Could you output each line of the data that follows exactly?

[Start of section]

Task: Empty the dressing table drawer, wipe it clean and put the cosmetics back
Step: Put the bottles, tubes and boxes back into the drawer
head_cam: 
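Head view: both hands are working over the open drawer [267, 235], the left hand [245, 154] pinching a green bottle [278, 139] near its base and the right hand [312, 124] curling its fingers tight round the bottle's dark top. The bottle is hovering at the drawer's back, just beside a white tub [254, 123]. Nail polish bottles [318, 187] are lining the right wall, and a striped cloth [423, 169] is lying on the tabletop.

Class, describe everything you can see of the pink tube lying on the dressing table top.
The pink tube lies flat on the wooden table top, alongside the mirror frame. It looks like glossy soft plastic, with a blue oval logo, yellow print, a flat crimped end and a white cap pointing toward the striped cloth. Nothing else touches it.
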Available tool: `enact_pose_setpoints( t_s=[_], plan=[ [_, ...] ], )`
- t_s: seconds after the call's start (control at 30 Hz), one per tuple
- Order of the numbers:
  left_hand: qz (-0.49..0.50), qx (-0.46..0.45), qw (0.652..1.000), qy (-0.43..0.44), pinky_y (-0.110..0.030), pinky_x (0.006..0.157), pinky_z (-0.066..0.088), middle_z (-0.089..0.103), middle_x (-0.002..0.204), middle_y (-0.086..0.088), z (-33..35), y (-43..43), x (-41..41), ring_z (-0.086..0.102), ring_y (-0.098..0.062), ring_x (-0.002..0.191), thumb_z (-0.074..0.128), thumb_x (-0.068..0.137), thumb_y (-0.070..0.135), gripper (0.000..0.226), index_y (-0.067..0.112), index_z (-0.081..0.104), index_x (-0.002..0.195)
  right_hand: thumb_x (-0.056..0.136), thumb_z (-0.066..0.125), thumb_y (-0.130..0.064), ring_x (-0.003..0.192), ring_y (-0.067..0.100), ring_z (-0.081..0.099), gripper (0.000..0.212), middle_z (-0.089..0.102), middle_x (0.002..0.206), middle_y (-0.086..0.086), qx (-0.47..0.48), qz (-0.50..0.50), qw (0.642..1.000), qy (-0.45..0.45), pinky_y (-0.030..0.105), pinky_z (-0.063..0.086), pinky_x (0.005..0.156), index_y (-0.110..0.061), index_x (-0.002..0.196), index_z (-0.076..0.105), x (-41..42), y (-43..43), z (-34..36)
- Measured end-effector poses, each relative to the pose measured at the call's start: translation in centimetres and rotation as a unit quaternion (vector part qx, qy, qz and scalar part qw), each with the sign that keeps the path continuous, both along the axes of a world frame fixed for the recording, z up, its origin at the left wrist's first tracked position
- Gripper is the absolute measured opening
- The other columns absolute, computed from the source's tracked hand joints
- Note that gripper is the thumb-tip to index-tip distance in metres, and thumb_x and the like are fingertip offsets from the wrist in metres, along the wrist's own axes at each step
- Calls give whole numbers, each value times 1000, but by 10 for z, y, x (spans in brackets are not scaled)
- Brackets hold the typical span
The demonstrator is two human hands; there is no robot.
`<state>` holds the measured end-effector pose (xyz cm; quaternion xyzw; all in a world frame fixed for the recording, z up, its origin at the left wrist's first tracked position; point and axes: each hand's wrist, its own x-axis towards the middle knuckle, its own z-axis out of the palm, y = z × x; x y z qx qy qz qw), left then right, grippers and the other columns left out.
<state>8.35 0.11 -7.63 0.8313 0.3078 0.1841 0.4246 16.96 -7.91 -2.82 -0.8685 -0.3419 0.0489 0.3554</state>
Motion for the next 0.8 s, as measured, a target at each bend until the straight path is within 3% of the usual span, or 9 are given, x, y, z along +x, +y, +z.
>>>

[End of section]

*Answer*
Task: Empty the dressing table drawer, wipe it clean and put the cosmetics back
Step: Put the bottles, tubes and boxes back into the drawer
head_cam: 
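Head view: both hands are working over the open drawer [267, 235], the left hand [245, 154] pinching a green bottle [278, 139] near its base and the right hand [312, 124] curling its fingers tight round the bottle's dark top. The bottle is hovering at the drawer's back, just beside a white tub [254, 123]. Nail polish bottles [318, 187] are lining the right wall, and a striped cloth [423, 169] is lying on the tabletop.

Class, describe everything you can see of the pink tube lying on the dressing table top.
The pink tube lies flat on the wooden table top, alongside the mirror frame. It looks like glossy soft plastic, with a blue oval logo, yellow print, a flat crimped end and a white cap pointing toward the striped cloth. Nothing else touches it.
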Available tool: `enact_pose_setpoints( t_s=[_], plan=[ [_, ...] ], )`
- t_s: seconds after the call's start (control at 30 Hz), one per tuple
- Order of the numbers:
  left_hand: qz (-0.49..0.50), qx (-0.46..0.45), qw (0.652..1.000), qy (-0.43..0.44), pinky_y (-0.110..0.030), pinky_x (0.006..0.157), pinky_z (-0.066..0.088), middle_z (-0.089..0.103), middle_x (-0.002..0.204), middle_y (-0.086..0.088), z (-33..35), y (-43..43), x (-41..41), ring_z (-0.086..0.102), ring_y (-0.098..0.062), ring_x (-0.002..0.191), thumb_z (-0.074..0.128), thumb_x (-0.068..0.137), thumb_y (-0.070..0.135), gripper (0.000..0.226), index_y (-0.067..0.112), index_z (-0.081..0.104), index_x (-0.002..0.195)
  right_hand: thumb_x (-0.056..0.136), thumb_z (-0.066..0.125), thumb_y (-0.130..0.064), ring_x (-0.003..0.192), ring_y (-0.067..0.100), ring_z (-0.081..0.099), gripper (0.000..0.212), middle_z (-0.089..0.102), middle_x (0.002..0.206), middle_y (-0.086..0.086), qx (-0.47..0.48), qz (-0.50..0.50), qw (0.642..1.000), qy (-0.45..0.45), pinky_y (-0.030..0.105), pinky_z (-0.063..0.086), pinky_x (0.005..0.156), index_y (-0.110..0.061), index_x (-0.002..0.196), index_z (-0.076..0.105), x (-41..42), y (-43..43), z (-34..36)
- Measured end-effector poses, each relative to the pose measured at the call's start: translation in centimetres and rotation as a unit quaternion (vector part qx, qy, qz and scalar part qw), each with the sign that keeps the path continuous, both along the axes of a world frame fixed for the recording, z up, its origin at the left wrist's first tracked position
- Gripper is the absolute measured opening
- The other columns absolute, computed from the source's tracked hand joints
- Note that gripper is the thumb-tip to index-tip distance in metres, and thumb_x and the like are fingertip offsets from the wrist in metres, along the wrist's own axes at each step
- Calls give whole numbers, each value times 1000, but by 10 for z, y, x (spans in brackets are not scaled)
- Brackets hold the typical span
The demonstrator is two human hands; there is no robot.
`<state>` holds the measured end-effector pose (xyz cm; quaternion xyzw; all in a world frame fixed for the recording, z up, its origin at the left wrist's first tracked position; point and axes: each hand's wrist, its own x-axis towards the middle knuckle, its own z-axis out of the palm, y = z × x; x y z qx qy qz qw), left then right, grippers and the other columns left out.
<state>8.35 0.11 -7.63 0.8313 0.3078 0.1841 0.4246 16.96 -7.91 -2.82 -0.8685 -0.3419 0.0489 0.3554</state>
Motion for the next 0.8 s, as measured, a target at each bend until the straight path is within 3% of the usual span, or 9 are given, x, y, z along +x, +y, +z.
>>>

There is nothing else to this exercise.